I’ve discussed this elsewhere, but I’ll reiterate a few key points:
The City of Cape Town’s budget for augmentation schemes clearly indicates that they have the financial resources to clear aliens from our catchments
Restoring our catchments provides water at a lower cost than any of the augmentation schemes and has a multitude of associated benefits
If we do not clear aliens from our catchments they will continue to reduce our the recharge of groundwater and our dams
Developing dependence on groundwater without addressing the greatest threat to the resource is lighting the fuse on a time bomb
It’s a no brainer…
Apologies. Not all of these are open access, but try googling the titles for free versions if the links don’t work for you… Also feel free to suggest references I should add.

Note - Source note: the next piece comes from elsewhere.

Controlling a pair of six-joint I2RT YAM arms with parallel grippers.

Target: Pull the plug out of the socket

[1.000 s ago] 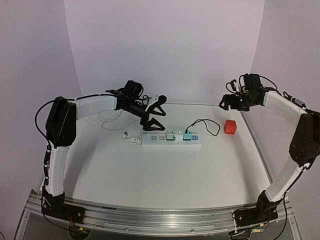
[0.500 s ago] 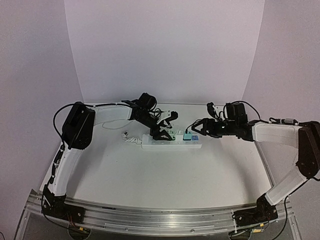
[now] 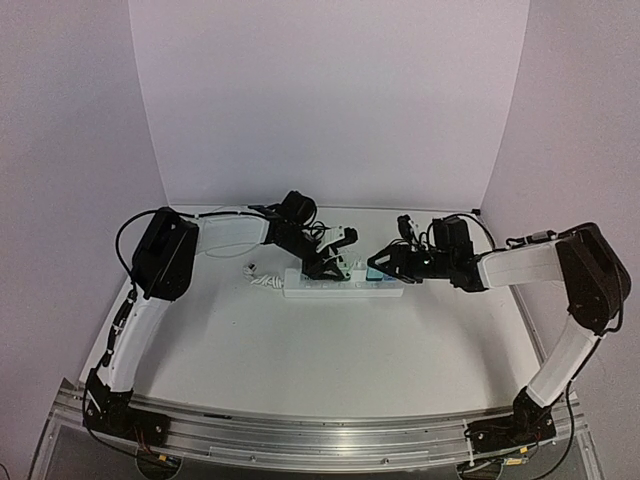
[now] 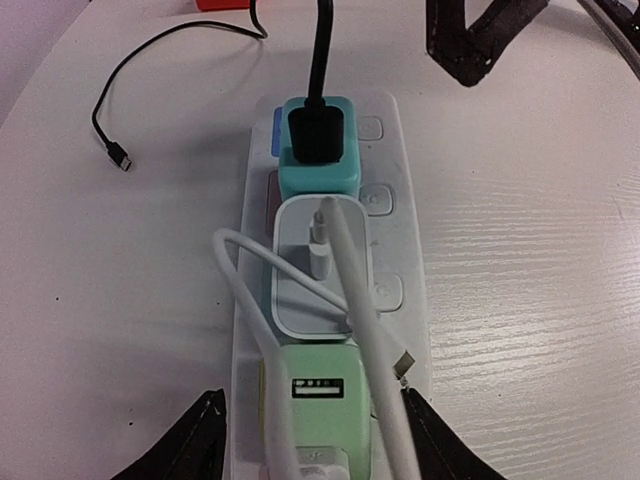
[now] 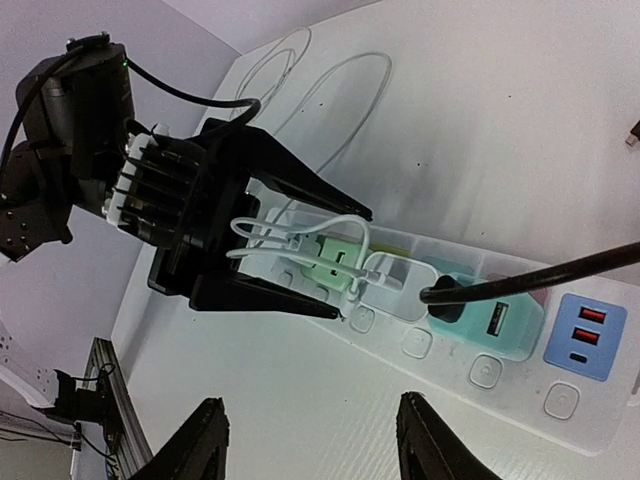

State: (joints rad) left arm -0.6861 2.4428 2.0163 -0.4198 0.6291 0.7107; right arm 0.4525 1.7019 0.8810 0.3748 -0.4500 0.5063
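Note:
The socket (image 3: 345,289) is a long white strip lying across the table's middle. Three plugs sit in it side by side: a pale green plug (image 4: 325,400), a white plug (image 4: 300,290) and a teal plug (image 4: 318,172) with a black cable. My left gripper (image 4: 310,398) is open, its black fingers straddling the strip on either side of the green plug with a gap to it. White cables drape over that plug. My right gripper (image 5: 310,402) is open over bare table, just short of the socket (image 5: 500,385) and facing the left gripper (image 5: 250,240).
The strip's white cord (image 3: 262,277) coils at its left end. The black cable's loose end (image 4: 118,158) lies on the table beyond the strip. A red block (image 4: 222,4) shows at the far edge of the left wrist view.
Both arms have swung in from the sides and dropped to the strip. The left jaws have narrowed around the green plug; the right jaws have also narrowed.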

Nel et al. 2014. Natural Hazards in a Changing World: A Case for Ecosystem-Based Management. PLoS One 9(5): e95942. - found that the uncontrolled spread of invasive alien trees halved the monthly flows experienced during extremely dry periods, and doubled fire intensities.
Kusangaya et al. 2014. Impacts of climate change on water resources in southern Africa: A review. Physics and Chemistry of the Earth 67–69 (2014) 47–54 - as the title suggests, but mostly highlighting uncertainties and research gaps.
Schulze, R. 2000. Modelling Hydrological Responses to Land Use and Climate Change: A Southern African Perspective. AMBIO: A Journal of the Human Environment 29(1):12-22. - a perspective piece discussing nine hydrological issues relating to land use and climate change, with examples.
Warburton et al. 2011. Hydrological impacts of land use change in three diverse South African catchments. Journal of Hydrology 414–415 (2012) 118–135 - explores the impacts of land use on catchment hydrology and the various complexities.